Architectural Principles

Design Goals

  • Protocol-Based Design: Define clear contracts for all file operations.
  • Separation of Concerns: Delegate each file operation to a dedicated service.
  • Testability: Enable easy mocking and stubbing for unit and integration tests.
  • Flexibility: Allow swappable implementations for different algorithms and strategies.
  • Error Handling: Implement robust error handling for file operations.

Key Benefits

  • Consistency: Unified approach to file processing across commands.
  • Reusability: Modular services can be reused across different workflows.
  • Extensibility: Easily add new file operations or detection algorithms.
  • Performance: Optimized for large file processing and streaming.
  • Maintainability: Clear separation of responsibilities simplifies updates.

Architecture Overview

graph TD CORE[Core Container<br/>Infrastructure Services] FPS[File Processing Service<br/>Unified File Operations] CORE --> FPS subgraph FILE_OPS ["📁 File Operations"] ENCODING[Encoding Detection] MIME[MIME Type Detection] HASH[Hash Generation] VALIDATION[File Validation] DISCOVERY[File Discovery] STREAMING[Content Streaming] end FPS --> FILE_OPS CLI[CLI Commands<br/>User Interaction] CLI --> FPS CONFIG[Configuration<br/>Global and Service-Specific Settings] CONFIG --> CORE classDef coreService fill:#e1f5fe,stroke:#0277bd,stroke-width:2px classDef component fill:#e8f5e8,stroke:#2e7d32,stroke-width:2px classDef cli fill:#e3f2fd,stroke:#1565c0,stroke-width:2px classDef config fill:#fce4ec,stroke:#c2185b,stroke-width:2px class CORE,FPS coreService class FILE_OPS component class CLI cli class CONFIG config

File Processing Protocols

FileProcessingService Protocol

The FileProcessingService orchestrates multiple specialized services to provide comprehensive file analysis:

from typing import Protocol

class FileProcessingServiceProtocol(Protocol):
    """Protocol for unified file processing."""

    def detect_encoding(self, file_path: str) -> str | None:
        """Detect the encoding of a file."""

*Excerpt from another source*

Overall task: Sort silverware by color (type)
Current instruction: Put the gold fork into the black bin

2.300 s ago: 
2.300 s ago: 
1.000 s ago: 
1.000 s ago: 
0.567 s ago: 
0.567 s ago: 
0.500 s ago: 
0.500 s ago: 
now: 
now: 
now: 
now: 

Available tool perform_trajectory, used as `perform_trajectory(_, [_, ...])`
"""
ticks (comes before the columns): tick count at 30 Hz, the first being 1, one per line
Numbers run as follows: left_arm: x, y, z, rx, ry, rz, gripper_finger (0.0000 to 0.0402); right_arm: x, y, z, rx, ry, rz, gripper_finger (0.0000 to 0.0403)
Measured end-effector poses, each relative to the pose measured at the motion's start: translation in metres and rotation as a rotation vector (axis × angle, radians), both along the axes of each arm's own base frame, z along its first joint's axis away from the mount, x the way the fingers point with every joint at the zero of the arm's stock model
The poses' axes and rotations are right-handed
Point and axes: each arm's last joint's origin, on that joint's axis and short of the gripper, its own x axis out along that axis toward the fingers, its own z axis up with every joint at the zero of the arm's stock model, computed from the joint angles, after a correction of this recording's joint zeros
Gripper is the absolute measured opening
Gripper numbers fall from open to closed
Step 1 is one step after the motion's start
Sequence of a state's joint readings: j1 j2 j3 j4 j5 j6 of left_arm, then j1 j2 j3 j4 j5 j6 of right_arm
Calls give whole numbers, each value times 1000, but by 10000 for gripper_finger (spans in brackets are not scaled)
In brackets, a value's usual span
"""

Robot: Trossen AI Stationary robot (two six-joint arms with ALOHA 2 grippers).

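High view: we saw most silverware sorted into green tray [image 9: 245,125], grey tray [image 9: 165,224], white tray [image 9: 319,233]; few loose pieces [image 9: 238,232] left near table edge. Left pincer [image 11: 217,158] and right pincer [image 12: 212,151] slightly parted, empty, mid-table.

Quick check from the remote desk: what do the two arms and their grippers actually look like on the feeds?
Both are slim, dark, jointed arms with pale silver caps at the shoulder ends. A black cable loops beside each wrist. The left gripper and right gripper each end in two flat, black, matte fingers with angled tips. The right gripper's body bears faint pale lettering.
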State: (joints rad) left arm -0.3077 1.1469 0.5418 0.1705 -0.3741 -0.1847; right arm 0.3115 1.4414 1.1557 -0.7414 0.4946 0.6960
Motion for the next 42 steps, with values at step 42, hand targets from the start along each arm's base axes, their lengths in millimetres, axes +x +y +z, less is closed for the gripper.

    def detect_mime_type(self, file_path: str) -> str | None:
        """Detect the MIME type of a file."""

    def generate_hash(self, file_path: str) -> str:
        """Generate a cryptographic hash for a file."""

    def validate_file(self, file_path: str) -> bool:
        """Validate the existence and accessibility of a file."""

    def discover_files(self, directory: str, pattern: str) -> list[str]:
        """Discover files matching a pattern in a directory."""

Configuration Models

File Processing Configuration

The file processing service uses the following configuration:

from pydantic import BaseModel

class FileProcessingConfig(BaseModel):
    """Configuration for file processing services."""
    max_file_size_mb: int = 100  # Maximum file size for processing
    hash_algorithm: str = "sha256"  # Default hash algorithm

Global Configuration Integration

# In ssf-tools-config.yaml
file_processing:
  max_file_size_mb: 100  # Maximum file size for processing
  hash_algorithm: sha256  # Default hash algorithm

Service Implementation

FileProcessingService Implementation

The FileProcessingService integrates multiple specialized services:

from kp_ssf_tools.core.services.file_processing import (
    CharsetNormalizerEncodingDetector,
    AutoMimeDetector,
    ConfigurableFileHashGenerator,
    BasicFileValidator,
    FileDiscoveryService,
)

class FileProcessingService:
    def __init__(
        self,
        encoding_detector: CharsetNormalizerEncodingDetector,
        mime_detector: AutoMimeDetector,
        hash_generator: ConfigurableFileHashGenerator,
        file_validator: BasicFileValidator,
        file_discovery: FileDiscoveryService,
    ):
        self.encoding_detector = encoding_detector
        self.mime_detector = mime_detector
        self.hash_generator = hash_generator
        self.file_validator = file_validator
        self.file_discovery = file_discovery

    def detect_encoding(self, file_path: str) -> str | None:
        return self.encoding_detector.detect(file_path)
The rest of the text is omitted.